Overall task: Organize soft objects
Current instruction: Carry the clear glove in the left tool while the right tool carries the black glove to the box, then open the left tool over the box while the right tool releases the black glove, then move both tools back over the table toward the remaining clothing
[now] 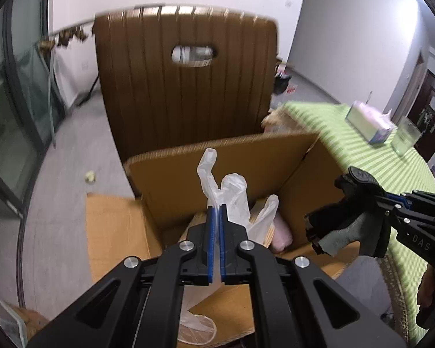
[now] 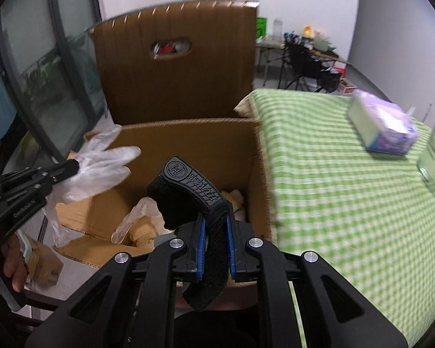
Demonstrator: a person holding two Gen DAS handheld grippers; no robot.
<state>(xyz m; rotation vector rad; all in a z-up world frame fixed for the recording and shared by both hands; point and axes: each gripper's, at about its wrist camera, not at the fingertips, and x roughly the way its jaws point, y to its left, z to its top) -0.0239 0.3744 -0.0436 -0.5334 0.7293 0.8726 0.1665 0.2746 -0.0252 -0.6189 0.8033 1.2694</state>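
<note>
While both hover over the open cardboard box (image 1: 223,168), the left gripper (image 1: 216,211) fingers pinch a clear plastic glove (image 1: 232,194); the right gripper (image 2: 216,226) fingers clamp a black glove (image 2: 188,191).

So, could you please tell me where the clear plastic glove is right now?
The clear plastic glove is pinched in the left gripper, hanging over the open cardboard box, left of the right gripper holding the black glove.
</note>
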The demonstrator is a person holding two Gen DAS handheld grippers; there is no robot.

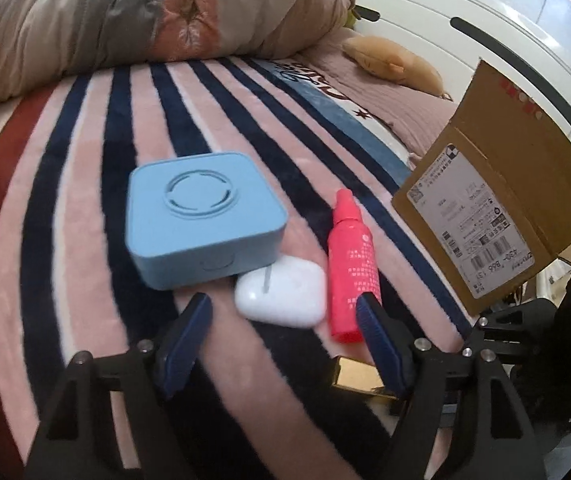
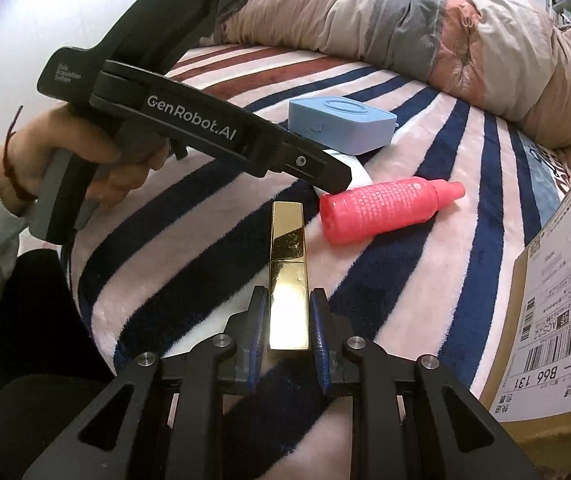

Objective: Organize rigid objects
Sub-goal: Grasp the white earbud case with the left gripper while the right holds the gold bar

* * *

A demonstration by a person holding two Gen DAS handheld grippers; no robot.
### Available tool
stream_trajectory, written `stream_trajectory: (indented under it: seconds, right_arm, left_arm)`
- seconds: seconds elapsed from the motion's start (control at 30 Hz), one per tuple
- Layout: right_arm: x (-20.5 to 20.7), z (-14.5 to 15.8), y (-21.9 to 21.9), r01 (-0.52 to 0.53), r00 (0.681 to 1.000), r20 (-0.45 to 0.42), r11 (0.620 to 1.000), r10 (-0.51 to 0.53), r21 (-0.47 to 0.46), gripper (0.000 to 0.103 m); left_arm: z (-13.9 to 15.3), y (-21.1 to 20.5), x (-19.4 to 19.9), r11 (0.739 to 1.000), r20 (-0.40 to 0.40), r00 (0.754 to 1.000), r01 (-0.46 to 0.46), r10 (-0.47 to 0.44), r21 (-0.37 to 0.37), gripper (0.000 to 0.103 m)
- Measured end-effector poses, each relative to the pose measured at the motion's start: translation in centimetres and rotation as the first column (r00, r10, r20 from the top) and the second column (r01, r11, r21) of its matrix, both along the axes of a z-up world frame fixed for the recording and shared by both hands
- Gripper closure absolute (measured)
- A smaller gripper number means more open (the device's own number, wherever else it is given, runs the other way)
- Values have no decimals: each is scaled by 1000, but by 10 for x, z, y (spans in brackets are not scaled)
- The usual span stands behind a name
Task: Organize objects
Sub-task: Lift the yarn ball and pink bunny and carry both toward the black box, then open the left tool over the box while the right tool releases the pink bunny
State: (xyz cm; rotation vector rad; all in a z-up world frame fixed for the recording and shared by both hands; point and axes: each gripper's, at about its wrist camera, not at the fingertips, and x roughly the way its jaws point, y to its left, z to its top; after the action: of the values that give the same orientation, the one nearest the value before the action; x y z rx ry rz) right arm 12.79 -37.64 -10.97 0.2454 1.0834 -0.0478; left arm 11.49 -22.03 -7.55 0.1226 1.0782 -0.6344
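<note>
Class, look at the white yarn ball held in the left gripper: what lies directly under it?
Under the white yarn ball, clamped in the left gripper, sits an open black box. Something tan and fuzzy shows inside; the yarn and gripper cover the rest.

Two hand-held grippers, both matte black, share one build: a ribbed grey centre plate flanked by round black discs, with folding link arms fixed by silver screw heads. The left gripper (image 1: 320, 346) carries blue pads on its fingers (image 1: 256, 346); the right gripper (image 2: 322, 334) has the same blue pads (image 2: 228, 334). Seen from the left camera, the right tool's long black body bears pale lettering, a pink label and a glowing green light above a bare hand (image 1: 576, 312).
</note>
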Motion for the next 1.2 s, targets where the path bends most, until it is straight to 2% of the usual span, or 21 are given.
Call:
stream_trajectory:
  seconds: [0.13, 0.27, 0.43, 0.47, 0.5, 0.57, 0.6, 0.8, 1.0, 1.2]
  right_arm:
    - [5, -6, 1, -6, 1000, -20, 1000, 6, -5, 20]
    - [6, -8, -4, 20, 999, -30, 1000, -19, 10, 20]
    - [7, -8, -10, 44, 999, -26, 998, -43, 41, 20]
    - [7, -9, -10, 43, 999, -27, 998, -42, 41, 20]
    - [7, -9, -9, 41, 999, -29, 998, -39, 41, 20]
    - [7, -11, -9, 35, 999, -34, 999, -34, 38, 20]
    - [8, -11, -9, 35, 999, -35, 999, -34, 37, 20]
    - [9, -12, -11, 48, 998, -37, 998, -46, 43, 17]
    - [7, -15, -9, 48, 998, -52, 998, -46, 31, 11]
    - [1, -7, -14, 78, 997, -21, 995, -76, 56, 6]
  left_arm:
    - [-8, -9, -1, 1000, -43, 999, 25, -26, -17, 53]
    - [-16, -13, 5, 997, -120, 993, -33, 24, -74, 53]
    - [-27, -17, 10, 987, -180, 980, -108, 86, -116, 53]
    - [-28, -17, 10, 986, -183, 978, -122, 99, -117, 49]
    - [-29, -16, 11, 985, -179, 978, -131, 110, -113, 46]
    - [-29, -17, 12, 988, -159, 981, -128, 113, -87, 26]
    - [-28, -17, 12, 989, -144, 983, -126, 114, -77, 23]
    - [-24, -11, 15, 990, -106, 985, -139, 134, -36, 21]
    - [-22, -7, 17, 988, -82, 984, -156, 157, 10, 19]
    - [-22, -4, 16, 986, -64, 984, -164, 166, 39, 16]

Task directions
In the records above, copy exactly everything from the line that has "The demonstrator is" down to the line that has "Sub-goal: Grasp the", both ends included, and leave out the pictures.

Solved problem
The demonstrator is a person holding two Gen DAS handheld grippers; there is no robot.


Objective: Organize rigid objects
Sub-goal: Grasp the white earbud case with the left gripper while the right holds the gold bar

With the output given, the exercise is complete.